* _WHAT YOU SHOULD DO_
Write the listing out once more, with every line exactly as it stands.

============

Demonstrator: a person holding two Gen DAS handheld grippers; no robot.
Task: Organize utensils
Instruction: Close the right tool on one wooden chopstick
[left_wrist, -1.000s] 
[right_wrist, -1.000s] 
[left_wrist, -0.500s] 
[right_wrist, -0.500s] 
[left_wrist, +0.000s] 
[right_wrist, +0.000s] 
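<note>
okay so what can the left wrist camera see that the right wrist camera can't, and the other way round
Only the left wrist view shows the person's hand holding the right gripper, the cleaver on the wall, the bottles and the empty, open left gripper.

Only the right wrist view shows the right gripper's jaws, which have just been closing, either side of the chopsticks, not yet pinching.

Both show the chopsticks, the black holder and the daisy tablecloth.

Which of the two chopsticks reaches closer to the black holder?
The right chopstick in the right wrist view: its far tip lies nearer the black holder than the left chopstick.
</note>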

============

* _PROBLEM SOLUTION_
Demonstrator: a person holding two Gen DAS handheld grippers; no robot.
Task: Organize utensils
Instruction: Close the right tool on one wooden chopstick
[left_wrist, -1.000s] 
[right_wrist, -1.000s] 
[left_wrist, -0.500s] 
[right_wrist, -0.500s] 
[left_wrist, +0.000s] 
[right_wrist, +0.000s] 
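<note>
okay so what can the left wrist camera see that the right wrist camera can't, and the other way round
Only the left wrist view shows the person's hand holding the right gripper, the cleaver on the wall, the bottles and the empty, open left gripper.

Only the right wrist view shows the right gripper's jaws, which have just been closing, either side of the chopsticks, not yet pinching.

Both show the chopsticks, the black holder and the daisy tablecloth.

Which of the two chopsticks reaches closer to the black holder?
The right chopstick in the right wrist view: its far tip lies nearer the black holder than the left chopstick.
</note>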

No further output is expected here.